Gedeputeerde staten voornoemd,
H.C.J.L. Borghouts, voorzitter.
H.W.M. Oppenhuis de Jong, provinciesecretaris.
De reorganisatie en de nieuwe besturingsfilosofie
In 2003 trad er een nieuw college aan. Dit college heeft de ambtelijke organisatie opgedragen “een slagvaardige en kwalitatief hoogwaardige organisatie te bouwen die in staat is (…) de uitvoering van het collegeprogramma te realiseren.” Deze organisatieregeling is een uitvloeisel van de reorganisatie en de nieuwe organisatiestructuur per 1 januari 2006.
De bijbehorende missie is in het eerste lid van artikel 1 van de Organisatieregeling opgenomen, zoals ook verwoord in het concerninrichtingsplan.
Het tweede lid noemt de uitgangspunten bij de inrichting van de ambtelijke organisatie met als doel efficiënte producten en een slagvaardige organisatie, waaronderhet “eye over eye- principe” en het INK-model (zie ook het Concern- inrichtingsplan).
Artikel 2 regelt de positie van de provinciesecretaris/algemeen directeur en zijn plaatsvervanger.
Artikel 3 noemt een aantal taken van de provinciesecretaris.
Tot op heden bestond er een separate Instructie voor de Griffier (lees: provinciesecretaris), deze instructie is nu geactualiseerd en geïncorporeerd in de Organisatieverordening.
Ingevolge het vierde lid neemt de provinciesecretaris ingeval van buitengewone omstandigheden, adequate maatregelen (een recent voorbeeld hiervan is de wateroverlast in het gebouw op het Houtplein). De provinciesecretaris doet dit “...zo mogelijk in overleg met gedeputeerde staten...” (lees: of de commissaris van de Koningin of een of meer gedeputeerden, af hankelijk van het feit wie er op dat moment bereikbaar is).

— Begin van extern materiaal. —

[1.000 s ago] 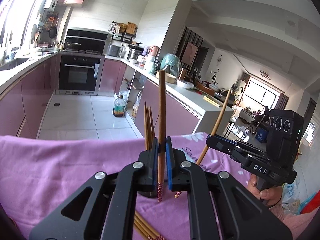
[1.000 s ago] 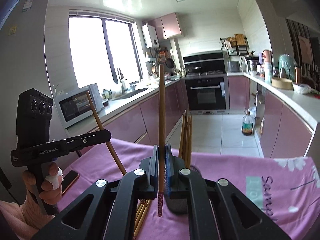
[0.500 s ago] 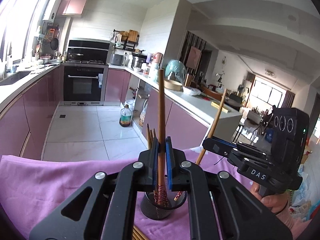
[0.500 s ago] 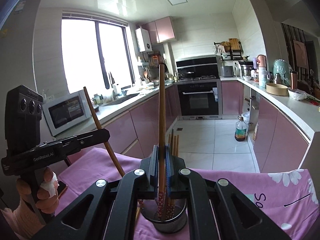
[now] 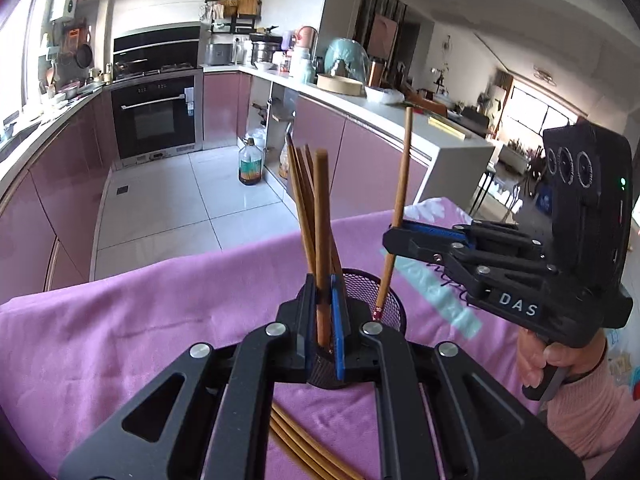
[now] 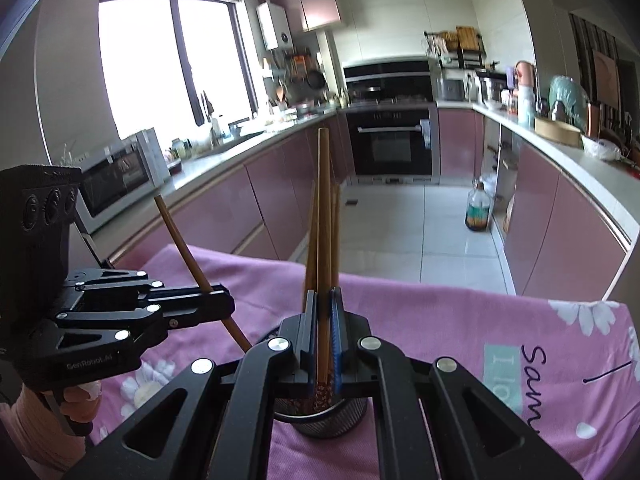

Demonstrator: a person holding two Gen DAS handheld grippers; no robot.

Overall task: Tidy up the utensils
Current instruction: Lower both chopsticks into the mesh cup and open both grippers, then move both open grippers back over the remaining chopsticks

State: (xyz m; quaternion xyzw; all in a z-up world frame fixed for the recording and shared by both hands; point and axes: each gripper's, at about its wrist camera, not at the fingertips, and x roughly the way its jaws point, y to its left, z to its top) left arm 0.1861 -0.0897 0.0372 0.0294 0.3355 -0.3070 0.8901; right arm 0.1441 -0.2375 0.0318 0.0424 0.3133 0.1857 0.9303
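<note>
Left claw (image 5: 323,320) is clamped on one brown chopstick (image 5: 321,240), the shaft pinched upright between my two blue-lined pads, its lower end dipping into the black mesh holder (image 5: 376,300) that stands on the worktop. Right claw (image 6: 323,332) likewise closed on a second chopstick (image 6: 323,240), held near vertical; the patterned reddish tip sits just inside the holder's rim (image 6: 332,420) in the right wrist view. From the left wrist camera I see the right claw (image 5: 394,236) side-on, its chopstick (image 5: 400,200) leaning a little, decorated end low over the mesh rim. From the right wrist camera the left claw (image 6: 224,304) shows at left with its chopstick (image 6: 192,264) slanting down toward the holder; I cannot tell whether that tip touches the mesh, my own claw hides it. Several more chopsticks (image 5: 304,200) already stand in the holder, fanned slightly, same plain brown wood, slender and tapered. Loose chopsticks (image 5: 304,448) lie flat on the pink-purple cloth (image 5: 120,340) near the base of the holder, partly under my left claw. Cloth covers the worktop, with white flower print and dark lettering toward its right side (image 6: 560,360). Person's right hand (image 5: 560,364) grips the handle, pink sleeve at the wrist.
</note>
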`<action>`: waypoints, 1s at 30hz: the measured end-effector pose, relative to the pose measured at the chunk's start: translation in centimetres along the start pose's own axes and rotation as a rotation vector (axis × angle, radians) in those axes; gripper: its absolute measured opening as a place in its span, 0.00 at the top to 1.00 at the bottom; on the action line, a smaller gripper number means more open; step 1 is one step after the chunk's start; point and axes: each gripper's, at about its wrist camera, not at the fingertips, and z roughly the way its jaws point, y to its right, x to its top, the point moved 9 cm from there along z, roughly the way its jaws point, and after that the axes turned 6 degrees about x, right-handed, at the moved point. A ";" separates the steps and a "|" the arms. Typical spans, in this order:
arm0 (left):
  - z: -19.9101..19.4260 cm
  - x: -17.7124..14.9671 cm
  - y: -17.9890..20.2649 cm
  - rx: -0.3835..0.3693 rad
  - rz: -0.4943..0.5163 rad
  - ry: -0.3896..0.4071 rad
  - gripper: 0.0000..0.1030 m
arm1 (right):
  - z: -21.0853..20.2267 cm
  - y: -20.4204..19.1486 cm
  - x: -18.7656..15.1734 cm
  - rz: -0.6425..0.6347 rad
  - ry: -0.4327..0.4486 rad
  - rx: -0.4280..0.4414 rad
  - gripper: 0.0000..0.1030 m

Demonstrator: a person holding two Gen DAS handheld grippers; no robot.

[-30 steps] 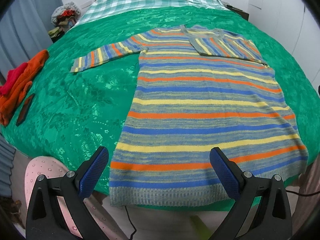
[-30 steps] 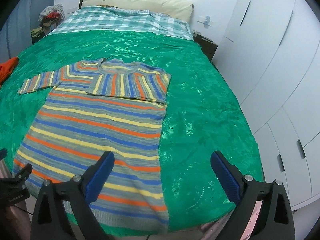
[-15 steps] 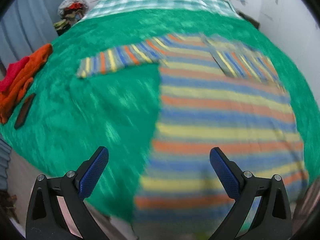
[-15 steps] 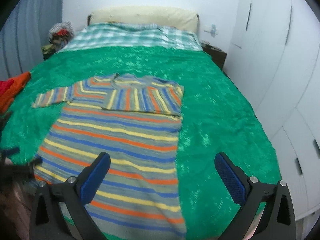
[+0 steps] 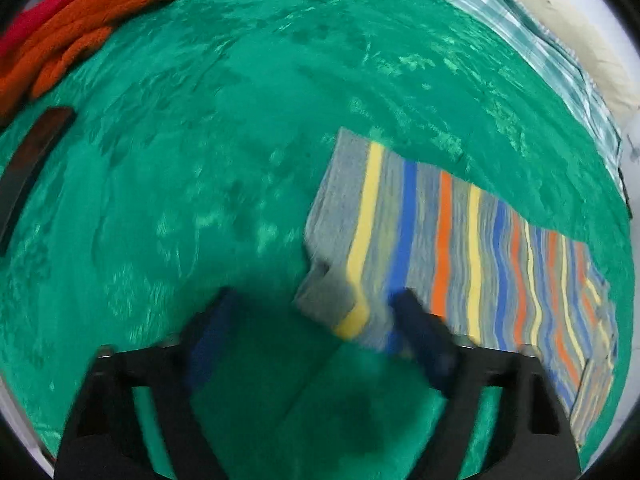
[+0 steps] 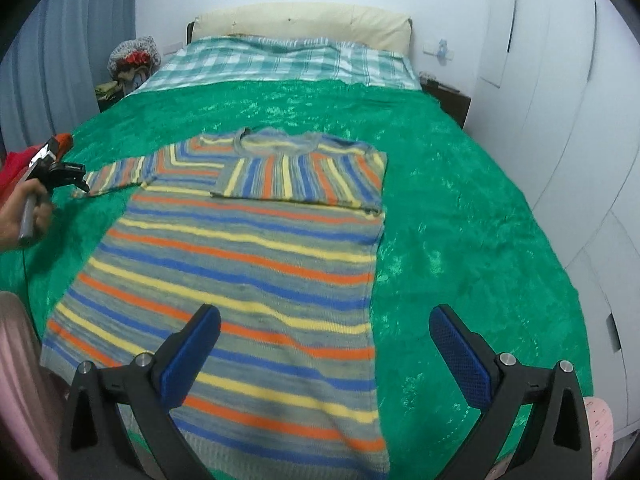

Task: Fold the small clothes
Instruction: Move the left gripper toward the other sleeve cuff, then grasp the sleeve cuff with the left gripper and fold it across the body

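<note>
Fingers of your left gripper [image 5: 316, 320] stand apart at the cuff of the outstretched sleeve [image 5: 440, 240]; your right gripper [image 6: 324, 344], also agape, hovers above the striped sweater [image 6: 248, 264] on the green bedspread [image 6: 460, 220]. Sleeve-fold step: next, pinch the cuff.

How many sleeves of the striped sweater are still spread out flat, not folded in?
1: the left sleeve lies out on the green bedspread by the left gripper; the right sleeve is folded across the chest.
</note>
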 end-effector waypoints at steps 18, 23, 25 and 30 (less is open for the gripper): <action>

De provinciesecretaris beslist over de inzet van ambtelijke bijstand binnen de kaders van de Verordening ambtelijke bijstand Provinciale Staten van Noord-Holland 2003.
De provinciesecretaris zorgt er conform artikel 4 voor dat de voorstellen aan GS en de Commissaris van de Koningin zorgvuldig zijn voorbereid, van voldoende kwaliteit en besluitrijp zijn. Dit geldt voor alle voorstellen aan GS, inclusief de Voordrachten c.a. aan PS.
Van een afzonderlijke opdracht om de kwaliteit van de stukken voor PS te verzekeren is daarom afgezien.
Artikel 5 regelt dat de provinciesecretaris en de statengriffier regelmatig afstemmen met elkaar. De nieuwe hoofdstructuur – vier directies, een provinciesecretaris en vier directeuren – is een manier om de slagvaardigheid van de provincie centraal te stellen.
De indeling van de ambtelijke organisatie is weergegeven in artikel 6.
Het vierde lid onder a verwijst naar artikel 158, eerste lid en onder c, van de Provinciewet en is voor alle duidelijkheid in deze regeling opgenomen. In sub b is opgenomen dat de provinciesecretaris binnen de hoofdstructuur tot wijzigingen kan besluiten. Deze bepaling is opgenomen om de flexibiliteit te helpen waarborgen.
Het tweede lid van artikel 7 noemt ‘de bestuursorganen’; hieronder vallen het college van GS, de Commissaris van de Koningin en PS. De directeuren leggen ingevolge het derde lid aan de provinciesecretaris verantwoording af binnen de gestelde kaders.